Burdayım Öğretmenim! Şiiri - İbrahim Şah ...

İbrahim Şahin 2
532

ŞİİR


24

TAKİPÇİ

Burdayım Öğretmenim!

İlk defa okuldan eve yorgun dönüyordum. Omuzlarımda bedenimin kaldıramadığı, bedenimin taşıyamadığı yorgunluk. Sanki ben okuldan eve dönen okul öğrencisi değil. Ben bir savaş kaçkını, savaş yorgunu. Ben hüzünlü, ben boynu bükük...

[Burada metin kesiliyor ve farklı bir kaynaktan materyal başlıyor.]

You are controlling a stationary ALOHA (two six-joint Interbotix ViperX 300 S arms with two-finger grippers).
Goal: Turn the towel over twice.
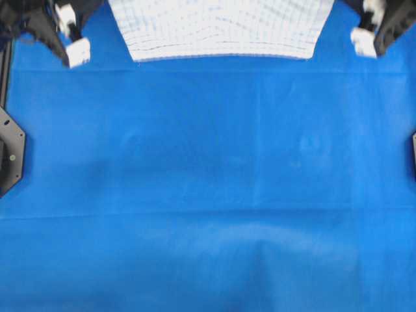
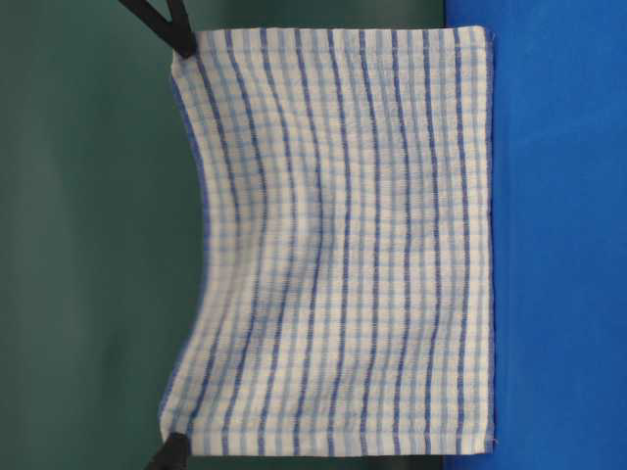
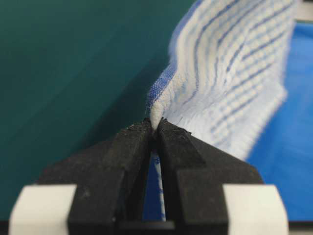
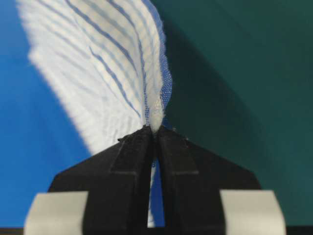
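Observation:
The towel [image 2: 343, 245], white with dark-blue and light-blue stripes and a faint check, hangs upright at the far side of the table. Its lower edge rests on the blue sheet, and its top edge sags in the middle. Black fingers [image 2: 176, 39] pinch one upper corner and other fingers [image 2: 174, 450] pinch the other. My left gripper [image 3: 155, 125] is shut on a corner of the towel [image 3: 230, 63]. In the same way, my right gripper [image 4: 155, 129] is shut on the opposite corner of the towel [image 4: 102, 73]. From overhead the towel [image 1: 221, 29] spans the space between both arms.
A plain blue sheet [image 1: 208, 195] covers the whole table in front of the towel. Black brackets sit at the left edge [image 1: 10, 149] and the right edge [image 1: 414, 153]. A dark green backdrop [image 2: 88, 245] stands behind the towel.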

Kapıyı çalan ben değil, bir sığınmacı. Kapıyı açan annem şaşkın... Sorular peş peşe... '' Oğlum, bu ne hal? '' Oğlum, arkadaşlarınla kavga mı ettin? '' '' Oğlum; bir şeyini mi kaybettin? '' Neyimi kaybedebilirdim ki kitaplarım, defterlerim dersen çantamda. Hem nasıl kaybolsunlar. Çantamı bir evde kitaplarımı, defterlerimi koyarken açarım, bir çıkartırken. Annemin soruları bitmiyor. Annemin her sorusuna bir '' Cık, cık! '' sözcüğü ile cevap veriyorum. Ne annemin sorusu bitiyor ne benim '' Cık, Cık! '' lar. İçimdeki ses '' Başım ağrıyor anne'' de kurtulursun diyor. '' Başım ağrıyor anne'' dememle annemin yüzünde bir gülümseme, elinde bir ağrı kesici '' Ben senin üzüntüne dayanamam.'' diyor. İçimdeki ses '' Duy, duy! '' diyor. '' Sen anneni üzmeye dayanıyorsun.'' diyor.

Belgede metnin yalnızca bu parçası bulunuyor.